Example 1: extraction, separation and purification of gastrodia polysaccharide
1. Cleaning fresh rhizoma Gastrodiae, steaming until there is no white core, oven drying at 40-50deg.C, and pulverizing;
2. adding 200 mL distilled water into rhizoma Gastrodiae dry powder 10 g at a mass volume ratio g: mL of 1:20, extracting in water bath at 60deg.C for 30 min, centrifuging at 4000 rpm for 10 min, extracting the residue with water again, extracting repeatedly for 3 times, collecting combined filtrates, and concentrating to about 100 mL at 50deg.C with rotary evaporator;
3. slowly adding 400 mL anhydrous ethanol into the concentrated solution, standing at 4deg.C for 24 h to remove pigment and precipitate polysaccharide, filtering, collecting precipitate, and drying the precipitate in oven at 37deg.C to obtain crude rhizoma Gastrodiae polysaccharide extract;
4. adding distilled water into the crude gastrodia polysaccharide extract, centrifuging in a water bath at 60 ℃ for 2h, removing insoluble substances, reserving supernatant, adding a proper amount of distilled water into the supernatant, centrifuging in a water bath at 60 ℃ for 2h, taking supernatant, adding sevage reagent (chloroform: n-butanol=4:1), putting into a shaking table, shaking vigorously at 200 rpm for 30 min, taking out, pouring into a separating funnel, standing and layering for about 30 min, removing intermediate phase and lower phase, sequentially adding sevage reagent to remove protein, repeating for 10 times, continuously adding sevage reagent to remove protein if white substances exist on the liquid surface between the two phases, and basically removing protein if white substances do not exist;
5. transferring the deproteinized sugar solution into a 3500 Da dialysis bag, and dialyzing with distilled water for 2 d every 6h times;
6. subpackaging the dialyzed sugar solution, placing at-80 ℃, and obtaining crude gastrodia elata polysaccharide GCP through freeze drying;
7. dissolving rhizoma Gastrodiae crude polysaccharide GCP in distilled water, loading onto DEAE-52 cellulose chromatographic column, gradient eluting with 0, 0.1, 0.2 mol/L NaCl solution, eluting 4 column volumes per concentration, collecting eluate with automatic part collector, tracking and monitoring eluting condition with phenol-sulfuric acid method and spectrophotometer, drawing eluting curve according to absorbance value, see figure 1, collecting liquid corresponding to eluting peak in the figure, dialyzing with dialysis bag with molecular weight cutoff 3500 Da, desalting, concentrating, and lyophilizing to obtain rhizoma Gastrodiae polysaccharide GCP-1, GCP-2, GCP-3 and GCP-4 (GCP-2, GCP-3 and GCP-4 are mainly studied later due to lower GCP-1 yield);
8. dissolving rhizoma Gastrodiae polysaccharide GCP-2, GCP-3 and GCP-4 with 0.1 mol/L NaCl solution, respectively loading onto Sephadex G-50 Sephadex chromatographic column for further purification, eluting with 0.1 mol/L NaCl for 1 column volume, collecting eluate with automatic part collector, tracking and monitoring eluate by phenol-sulfuric acid method and spectrophotometry, drawing curve according to absorbance value, respectively collecting liquid corresponding to eluting peak in the graph, dialyzing the collected liquid with molecular weight cutoff 3500 Da dialysis bag for desalting, concentrating, and lyophilizing to obtain purified rhizoma Gastrodiae polysaccharide RGCP-2, RGCP-3 and RGCP-4.

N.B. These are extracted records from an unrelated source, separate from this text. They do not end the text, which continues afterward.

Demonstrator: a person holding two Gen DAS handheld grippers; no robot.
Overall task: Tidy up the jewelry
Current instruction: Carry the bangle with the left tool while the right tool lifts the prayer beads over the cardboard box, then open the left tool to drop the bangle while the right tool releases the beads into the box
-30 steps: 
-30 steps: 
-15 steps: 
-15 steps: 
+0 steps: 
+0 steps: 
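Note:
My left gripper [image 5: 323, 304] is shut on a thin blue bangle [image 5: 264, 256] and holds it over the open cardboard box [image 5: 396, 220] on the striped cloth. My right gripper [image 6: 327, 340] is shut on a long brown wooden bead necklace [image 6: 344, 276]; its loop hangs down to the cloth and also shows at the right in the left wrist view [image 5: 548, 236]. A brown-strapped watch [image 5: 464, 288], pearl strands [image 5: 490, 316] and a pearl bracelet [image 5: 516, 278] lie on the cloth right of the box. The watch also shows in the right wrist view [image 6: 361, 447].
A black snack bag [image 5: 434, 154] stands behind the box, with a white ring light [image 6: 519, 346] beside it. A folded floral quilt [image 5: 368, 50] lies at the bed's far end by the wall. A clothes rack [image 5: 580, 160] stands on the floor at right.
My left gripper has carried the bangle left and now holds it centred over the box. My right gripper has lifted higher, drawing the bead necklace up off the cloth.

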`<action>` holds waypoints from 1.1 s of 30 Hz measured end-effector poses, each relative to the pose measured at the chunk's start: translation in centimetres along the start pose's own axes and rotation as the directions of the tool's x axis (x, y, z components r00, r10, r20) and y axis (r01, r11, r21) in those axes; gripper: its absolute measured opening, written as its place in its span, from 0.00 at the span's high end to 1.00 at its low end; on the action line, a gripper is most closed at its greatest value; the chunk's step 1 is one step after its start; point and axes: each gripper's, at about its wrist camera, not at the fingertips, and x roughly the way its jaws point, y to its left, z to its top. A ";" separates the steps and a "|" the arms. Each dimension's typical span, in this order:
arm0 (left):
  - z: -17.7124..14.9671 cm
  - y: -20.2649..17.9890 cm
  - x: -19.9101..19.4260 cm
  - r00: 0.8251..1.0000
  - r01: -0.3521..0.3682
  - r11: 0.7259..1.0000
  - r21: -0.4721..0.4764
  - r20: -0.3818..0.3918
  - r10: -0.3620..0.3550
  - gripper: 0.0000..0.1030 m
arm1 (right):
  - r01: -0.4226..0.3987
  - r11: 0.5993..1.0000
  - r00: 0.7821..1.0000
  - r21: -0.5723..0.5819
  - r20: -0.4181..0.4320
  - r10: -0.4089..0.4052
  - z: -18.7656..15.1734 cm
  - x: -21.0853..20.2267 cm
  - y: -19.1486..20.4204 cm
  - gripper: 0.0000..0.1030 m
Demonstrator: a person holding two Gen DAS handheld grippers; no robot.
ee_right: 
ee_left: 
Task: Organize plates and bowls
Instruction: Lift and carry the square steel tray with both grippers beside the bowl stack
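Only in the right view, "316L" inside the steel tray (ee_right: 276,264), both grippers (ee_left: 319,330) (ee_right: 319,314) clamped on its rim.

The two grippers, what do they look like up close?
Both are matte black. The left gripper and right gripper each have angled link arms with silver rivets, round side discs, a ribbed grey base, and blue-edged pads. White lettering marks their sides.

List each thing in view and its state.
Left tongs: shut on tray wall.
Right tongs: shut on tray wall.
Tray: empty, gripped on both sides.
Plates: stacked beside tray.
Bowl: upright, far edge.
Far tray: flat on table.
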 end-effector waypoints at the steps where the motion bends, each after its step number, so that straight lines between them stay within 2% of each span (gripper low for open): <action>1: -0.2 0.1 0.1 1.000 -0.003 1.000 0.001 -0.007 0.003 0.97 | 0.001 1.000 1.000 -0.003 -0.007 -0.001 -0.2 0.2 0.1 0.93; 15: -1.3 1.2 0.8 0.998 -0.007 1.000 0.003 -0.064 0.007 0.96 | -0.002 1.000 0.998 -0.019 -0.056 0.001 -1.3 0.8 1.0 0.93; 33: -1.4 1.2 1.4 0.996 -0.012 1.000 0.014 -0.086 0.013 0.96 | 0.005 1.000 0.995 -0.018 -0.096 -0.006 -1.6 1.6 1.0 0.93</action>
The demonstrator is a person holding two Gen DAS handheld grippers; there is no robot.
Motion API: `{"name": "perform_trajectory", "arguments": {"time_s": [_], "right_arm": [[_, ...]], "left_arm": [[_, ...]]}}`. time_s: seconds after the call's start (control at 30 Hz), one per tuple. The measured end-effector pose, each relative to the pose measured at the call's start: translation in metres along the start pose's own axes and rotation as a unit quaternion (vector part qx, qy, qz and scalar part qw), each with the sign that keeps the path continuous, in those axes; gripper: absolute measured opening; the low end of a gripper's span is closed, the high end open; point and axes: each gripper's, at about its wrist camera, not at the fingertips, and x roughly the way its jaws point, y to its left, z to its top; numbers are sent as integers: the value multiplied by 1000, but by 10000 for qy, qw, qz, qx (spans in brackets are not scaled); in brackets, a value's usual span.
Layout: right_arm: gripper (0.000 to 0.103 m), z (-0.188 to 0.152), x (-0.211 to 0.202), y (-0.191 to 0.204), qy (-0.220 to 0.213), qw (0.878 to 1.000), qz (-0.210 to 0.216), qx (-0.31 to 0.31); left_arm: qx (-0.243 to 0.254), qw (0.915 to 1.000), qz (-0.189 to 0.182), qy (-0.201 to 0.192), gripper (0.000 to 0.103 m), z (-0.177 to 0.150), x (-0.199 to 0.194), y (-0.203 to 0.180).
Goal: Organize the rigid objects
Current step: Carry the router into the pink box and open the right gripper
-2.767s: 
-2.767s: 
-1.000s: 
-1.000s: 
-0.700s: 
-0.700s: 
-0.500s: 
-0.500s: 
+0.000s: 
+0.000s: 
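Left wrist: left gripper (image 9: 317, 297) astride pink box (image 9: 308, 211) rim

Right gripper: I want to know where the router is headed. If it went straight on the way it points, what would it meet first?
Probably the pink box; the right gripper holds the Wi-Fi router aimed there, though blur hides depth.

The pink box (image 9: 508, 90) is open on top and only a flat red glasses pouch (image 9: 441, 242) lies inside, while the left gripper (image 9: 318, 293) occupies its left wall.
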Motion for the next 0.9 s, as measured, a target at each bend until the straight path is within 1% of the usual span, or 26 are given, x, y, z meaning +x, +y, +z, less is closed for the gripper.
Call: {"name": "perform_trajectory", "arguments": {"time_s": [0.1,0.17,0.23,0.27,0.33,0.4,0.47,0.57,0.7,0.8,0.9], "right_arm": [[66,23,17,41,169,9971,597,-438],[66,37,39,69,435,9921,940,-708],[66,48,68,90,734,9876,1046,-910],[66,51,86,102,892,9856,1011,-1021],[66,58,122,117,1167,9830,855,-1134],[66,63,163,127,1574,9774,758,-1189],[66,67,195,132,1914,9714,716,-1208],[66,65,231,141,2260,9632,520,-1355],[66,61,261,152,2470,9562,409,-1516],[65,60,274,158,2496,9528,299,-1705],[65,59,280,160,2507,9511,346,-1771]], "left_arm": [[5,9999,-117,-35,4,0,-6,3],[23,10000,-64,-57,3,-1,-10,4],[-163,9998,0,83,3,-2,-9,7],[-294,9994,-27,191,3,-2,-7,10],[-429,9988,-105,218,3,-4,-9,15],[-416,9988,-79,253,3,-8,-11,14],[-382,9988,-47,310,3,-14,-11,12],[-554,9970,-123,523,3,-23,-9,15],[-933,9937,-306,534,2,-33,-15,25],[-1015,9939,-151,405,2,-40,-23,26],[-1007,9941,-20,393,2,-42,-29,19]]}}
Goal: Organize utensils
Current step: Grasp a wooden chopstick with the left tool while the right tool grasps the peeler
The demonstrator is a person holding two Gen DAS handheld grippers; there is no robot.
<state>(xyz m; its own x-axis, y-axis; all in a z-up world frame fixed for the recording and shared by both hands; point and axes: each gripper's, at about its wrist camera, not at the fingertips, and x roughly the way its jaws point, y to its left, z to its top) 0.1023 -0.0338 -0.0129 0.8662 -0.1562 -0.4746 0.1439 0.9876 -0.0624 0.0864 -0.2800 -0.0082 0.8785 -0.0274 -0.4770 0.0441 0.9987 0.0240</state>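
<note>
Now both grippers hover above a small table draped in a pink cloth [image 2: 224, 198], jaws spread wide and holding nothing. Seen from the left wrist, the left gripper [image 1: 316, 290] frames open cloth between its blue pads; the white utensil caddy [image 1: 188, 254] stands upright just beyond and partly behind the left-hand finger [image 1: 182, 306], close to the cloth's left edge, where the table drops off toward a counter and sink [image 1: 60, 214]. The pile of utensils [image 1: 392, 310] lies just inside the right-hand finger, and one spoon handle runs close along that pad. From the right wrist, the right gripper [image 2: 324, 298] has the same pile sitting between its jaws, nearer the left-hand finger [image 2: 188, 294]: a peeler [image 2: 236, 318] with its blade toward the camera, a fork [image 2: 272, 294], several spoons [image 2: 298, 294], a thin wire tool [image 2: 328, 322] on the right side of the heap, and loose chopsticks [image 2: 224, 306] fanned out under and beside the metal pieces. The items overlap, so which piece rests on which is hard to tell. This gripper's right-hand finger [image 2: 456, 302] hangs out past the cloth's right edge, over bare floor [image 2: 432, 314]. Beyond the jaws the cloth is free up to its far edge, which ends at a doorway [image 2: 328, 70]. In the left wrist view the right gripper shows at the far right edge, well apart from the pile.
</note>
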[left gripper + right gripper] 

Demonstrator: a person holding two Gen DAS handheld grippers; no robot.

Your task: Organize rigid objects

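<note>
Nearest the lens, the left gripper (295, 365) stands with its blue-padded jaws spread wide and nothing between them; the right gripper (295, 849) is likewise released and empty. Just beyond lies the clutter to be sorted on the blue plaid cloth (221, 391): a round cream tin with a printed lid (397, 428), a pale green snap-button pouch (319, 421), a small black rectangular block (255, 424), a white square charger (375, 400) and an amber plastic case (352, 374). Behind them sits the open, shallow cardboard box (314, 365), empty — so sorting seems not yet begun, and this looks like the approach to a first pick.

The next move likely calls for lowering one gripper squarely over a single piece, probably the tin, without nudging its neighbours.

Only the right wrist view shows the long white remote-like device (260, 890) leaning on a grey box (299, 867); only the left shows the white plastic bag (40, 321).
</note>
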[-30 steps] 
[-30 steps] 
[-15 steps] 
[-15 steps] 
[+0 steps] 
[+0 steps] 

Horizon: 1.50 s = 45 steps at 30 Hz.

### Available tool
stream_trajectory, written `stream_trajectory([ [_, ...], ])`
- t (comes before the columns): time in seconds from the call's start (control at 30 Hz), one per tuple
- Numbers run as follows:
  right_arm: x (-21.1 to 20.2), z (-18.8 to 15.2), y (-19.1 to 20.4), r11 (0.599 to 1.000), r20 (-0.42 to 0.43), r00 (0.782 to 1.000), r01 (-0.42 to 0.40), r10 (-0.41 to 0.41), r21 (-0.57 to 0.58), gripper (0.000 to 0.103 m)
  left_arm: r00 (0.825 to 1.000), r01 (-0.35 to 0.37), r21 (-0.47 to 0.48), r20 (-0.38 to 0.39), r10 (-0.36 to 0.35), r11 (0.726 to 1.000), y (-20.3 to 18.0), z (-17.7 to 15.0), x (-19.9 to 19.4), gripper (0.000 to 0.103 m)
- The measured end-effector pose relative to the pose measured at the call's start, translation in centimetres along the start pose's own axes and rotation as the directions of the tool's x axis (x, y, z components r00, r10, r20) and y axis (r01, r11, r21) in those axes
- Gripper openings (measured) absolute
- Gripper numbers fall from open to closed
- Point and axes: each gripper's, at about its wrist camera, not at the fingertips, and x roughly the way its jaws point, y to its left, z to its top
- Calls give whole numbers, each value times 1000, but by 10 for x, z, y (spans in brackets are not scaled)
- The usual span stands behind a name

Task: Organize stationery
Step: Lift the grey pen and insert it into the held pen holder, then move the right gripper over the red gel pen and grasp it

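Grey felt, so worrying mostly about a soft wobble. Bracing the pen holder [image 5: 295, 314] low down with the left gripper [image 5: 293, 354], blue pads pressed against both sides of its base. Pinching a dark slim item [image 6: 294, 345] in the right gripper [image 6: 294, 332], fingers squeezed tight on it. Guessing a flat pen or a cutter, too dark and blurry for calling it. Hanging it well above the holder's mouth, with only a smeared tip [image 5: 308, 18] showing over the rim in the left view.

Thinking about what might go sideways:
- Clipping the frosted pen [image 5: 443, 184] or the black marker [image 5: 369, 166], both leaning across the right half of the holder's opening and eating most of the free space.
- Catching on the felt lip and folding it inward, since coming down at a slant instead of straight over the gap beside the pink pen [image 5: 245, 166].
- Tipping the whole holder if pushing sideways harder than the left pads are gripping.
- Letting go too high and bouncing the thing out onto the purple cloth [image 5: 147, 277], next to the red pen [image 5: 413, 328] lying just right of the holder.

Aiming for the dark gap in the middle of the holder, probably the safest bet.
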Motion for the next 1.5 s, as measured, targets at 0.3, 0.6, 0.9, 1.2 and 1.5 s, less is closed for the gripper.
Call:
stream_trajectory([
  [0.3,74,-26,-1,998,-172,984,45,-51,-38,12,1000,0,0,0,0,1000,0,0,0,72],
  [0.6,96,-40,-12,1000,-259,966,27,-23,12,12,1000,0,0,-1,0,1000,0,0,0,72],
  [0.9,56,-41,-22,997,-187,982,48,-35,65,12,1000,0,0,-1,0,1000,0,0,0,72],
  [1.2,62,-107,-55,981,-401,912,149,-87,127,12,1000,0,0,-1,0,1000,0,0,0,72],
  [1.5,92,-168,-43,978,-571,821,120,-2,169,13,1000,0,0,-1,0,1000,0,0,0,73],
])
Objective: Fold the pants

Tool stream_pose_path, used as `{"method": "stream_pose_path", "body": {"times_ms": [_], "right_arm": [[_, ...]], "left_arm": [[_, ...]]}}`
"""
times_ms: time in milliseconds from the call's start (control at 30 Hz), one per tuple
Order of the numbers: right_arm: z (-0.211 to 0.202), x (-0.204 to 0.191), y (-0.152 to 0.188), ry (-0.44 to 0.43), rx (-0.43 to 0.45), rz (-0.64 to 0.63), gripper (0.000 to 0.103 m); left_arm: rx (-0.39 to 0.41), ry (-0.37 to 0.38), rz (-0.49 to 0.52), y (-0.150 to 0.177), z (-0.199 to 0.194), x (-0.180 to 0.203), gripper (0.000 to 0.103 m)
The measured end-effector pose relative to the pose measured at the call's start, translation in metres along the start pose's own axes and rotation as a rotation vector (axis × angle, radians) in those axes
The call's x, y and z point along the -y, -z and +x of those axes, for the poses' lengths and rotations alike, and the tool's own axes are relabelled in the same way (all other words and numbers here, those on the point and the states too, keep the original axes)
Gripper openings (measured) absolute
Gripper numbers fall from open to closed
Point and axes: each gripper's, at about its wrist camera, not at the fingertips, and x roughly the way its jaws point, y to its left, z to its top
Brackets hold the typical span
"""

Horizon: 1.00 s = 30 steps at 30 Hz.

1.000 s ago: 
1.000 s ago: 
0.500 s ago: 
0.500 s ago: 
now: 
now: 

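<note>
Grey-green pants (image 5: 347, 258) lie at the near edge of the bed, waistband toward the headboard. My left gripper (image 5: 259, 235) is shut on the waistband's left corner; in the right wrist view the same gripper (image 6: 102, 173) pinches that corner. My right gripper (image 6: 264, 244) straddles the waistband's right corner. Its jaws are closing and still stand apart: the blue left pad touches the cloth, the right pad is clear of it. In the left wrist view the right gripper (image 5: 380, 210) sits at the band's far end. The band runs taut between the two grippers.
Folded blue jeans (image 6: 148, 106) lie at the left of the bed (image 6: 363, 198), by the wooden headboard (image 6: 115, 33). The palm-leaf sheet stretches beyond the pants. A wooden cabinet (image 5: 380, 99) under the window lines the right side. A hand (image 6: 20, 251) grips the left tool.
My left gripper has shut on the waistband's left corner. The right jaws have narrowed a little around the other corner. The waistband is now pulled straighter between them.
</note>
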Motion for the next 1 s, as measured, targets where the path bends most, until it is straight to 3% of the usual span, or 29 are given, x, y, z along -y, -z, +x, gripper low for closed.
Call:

Example 2: structural characterization of gastrodia elata polysaccharide
1. Ultraviolet spectral analysis
Preparing solution of polysaccharides RGCP-2, RGCP-3 and RGCP-4 with mass concentration of 1.0 mg/mL, using distilled water as blank control, and performing full-band scanning at 800-200 nm with ultraviolet-visible spectrophotometer;
FIG. 5 is a full-band scan of polysaccharide samples with UV-Vis spectrophotometers 800-200 nm, from which no absorption was observed at 260 nm, 280 nm, 320 nm, indicating that polysaccharide separated by DEAE-52 cellulose column did not contain nucleic acid and protein.
2. Determination of molecular weight of polysaccharide
Chromatographic separation conditions: chromatographic column: BRT105-104-102 series gel column (8×300 mm); mobile phase: 0.05 mol/L NaCl solution; flow rate: 0.6 mL/min, column temperature: 40. the temperature is lower than the temperature; sample injection amount: 20. mu L; a detector: differential detector RI-10A; precisely weighing a polysaccharide sample and a standard substance respectively;
dextran standards 1152 Da, 5000 Da, 11600 Da, 23800 Da, 48600 Da, 80900 Da, 148000 Da, 273000 Da, 409800 Da, 667800 Da were prepared as 5 mg/mL solutions, respectively, centrifuged at 12000 rpm for 10 min, the supernatant was filtered with a 0.22 μm microporous filter membrane, and the samples were transferred to a 1.8 mL sample-feeding vial, analyzed by HPLC, and plotted to give lgMp-RT (peak molecular weight), lgMw-RT (weight average molecular weight), lgMn-RT (number average molecular weight) calibration curves:
the lgMp-RT correction curve equation is: y= -0.1829 x+11.554, r 2 = 0.9965;
The lgMw-RT correction curve equation is: y= -0.1951 x+12.11, r 2 = 0.996;
The lgMn-RT correction curve equation is: y= -0.1807 x+11.393, r 2 = 0.9928。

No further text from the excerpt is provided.